- _EXERCISE INSTRUCTIONS_: Without including any images, output the listing below exactly.

---------- RAW DATA ----------

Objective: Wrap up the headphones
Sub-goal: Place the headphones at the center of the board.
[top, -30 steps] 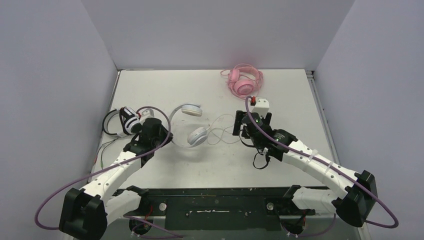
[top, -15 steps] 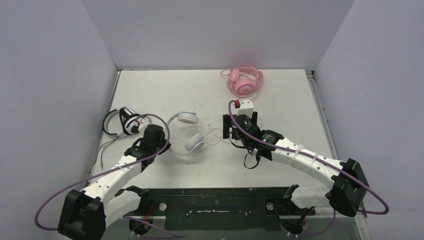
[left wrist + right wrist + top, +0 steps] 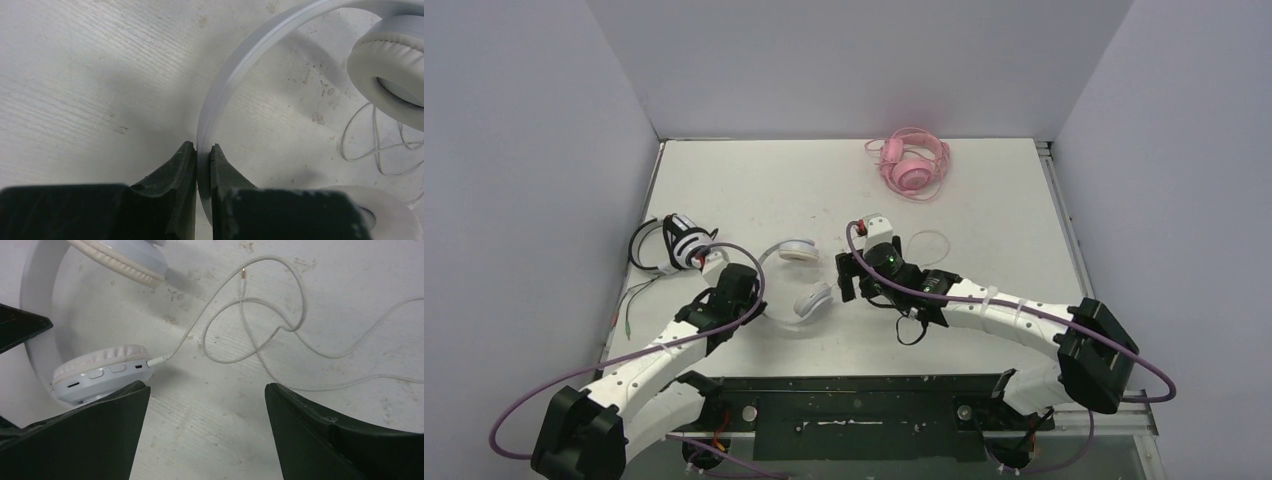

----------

- _RESPONSE AREA_:
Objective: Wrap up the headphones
Sub-goal: Place the headphones at the center of the board.
[top, -30 steps] 
[top, -15 steps] 
[left wrist + right wrist + top, +0 steps] 

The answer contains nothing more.